This featured in the 1999 film Holy Smoke.
Unless you have heard the album, you may not realize the song is divided into halves; the first half of the song opens Side One and the second half closes Side Two. The song was reassembled for the single.
This is a powerful song, though it has been parodied on occasion, particularly for the lyrics, "No one heard at all, not even the chair." However, as a song of frustration and self-declaration, it is a timeless classic.
Journalist Dave Barry says that the inspiration to write his Book Of Bad Songs came from one newspaper column he had written regarding songs he didn't particularly care for, which generated such an incredible response that he knew he had tapped into a nerve. The catalyst of all of this was none other than Neil Diamond. Dave writes: "It would not trouble me if the radio totally ceased playing ballad-style songs by Neil Diamond. I realize that many of you are huge Neil Diamond fans, so let me stress that, in matters of musical taste, everybody is entitled to an opinion, and yours is wrong."
He goes on to say: "Consider the song 'I Am, I Said,' wherein Neil, with great emotion, sings: 'I am, I said, to no one there. And no one heard at all, not even the chair.' What kind of line is that? Is Neil telling us he's surprised that the chair didn't hear him? Maybe he expected the chair to say, 'Whoa, I heard that!' My guess is that Neil was really desperate to come up with something to rhyme with 'there' and he had already rejected 'So I ate a pear,' 'Like Smokey The Bear,' and 'There were nits in my hair.'"

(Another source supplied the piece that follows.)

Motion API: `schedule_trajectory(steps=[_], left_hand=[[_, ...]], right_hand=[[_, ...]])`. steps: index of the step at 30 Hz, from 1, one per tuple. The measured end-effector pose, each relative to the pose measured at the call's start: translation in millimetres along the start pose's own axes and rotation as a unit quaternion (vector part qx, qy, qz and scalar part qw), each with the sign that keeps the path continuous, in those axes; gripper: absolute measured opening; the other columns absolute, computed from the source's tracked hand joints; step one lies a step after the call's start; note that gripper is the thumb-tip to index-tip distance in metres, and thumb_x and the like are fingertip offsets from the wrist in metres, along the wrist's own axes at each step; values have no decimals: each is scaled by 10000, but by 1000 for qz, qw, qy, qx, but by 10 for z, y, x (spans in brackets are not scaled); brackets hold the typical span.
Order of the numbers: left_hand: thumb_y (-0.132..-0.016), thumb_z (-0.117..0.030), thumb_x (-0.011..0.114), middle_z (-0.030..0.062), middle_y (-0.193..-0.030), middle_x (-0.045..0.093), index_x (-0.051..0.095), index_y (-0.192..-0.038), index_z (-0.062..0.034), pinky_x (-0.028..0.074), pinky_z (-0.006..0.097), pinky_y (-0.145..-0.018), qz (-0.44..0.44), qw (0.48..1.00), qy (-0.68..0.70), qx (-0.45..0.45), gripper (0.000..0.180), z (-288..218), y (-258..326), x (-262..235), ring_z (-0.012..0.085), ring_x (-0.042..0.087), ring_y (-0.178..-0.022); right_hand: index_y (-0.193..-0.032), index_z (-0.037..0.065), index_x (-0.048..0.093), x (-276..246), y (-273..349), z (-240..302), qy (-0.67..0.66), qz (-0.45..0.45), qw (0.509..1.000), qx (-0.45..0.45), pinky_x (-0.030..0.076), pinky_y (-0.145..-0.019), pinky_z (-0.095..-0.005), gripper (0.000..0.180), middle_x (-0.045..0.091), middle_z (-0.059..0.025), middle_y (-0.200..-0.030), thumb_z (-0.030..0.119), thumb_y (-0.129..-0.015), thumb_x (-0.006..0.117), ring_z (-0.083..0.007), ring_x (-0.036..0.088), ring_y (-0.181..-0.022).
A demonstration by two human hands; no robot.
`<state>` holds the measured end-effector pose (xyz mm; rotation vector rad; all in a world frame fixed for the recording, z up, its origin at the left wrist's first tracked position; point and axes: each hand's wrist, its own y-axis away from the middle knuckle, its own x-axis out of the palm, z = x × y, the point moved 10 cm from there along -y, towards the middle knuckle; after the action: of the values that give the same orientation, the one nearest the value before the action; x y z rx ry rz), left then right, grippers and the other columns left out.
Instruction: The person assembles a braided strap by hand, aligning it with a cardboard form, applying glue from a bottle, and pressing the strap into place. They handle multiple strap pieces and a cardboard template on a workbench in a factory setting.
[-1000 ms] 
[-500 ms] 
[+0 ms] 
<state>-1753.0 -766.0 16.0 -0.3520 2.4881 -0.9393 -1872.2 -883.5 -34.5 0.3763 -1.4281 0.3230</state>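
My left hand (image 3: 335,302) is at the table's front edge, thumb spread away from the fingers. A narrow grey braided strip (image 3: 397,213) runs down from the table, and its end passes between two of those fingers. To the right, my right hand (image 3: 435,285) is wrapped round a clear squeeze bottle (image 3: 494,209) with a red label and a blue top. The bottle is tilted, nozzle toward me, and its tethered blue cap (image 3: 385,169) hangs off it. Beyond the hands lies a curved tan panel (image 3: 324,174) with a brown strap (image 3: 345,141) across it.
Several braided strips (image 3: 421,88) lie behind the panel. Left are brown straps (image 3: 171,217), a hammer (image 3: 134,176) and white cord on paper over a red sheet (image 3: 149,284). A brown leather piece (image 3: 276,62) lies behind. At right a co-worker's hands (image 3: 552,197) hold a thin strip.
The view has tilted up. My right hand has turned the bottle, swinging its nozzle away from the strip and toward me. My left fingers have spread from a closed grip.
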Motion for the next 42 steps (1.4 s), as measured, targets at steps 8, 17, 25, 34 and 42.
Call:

The response of hate-mail was so overwhelming that he combined them all into one all-purpose-irate-Neil Diamond-fan hate letter, beginning "Dear Pukenose..."
When all was said and done, he had to write a public apology to all the Neil Diamond fans he offended: "Please stop writing! You have convinced me! Neil is a music god! I worship Neil on a daily basis at a tasteful shrine to him erected in my living room! I love ALL the songs Neil sang to us! Not to mention all the songs he brang to us!"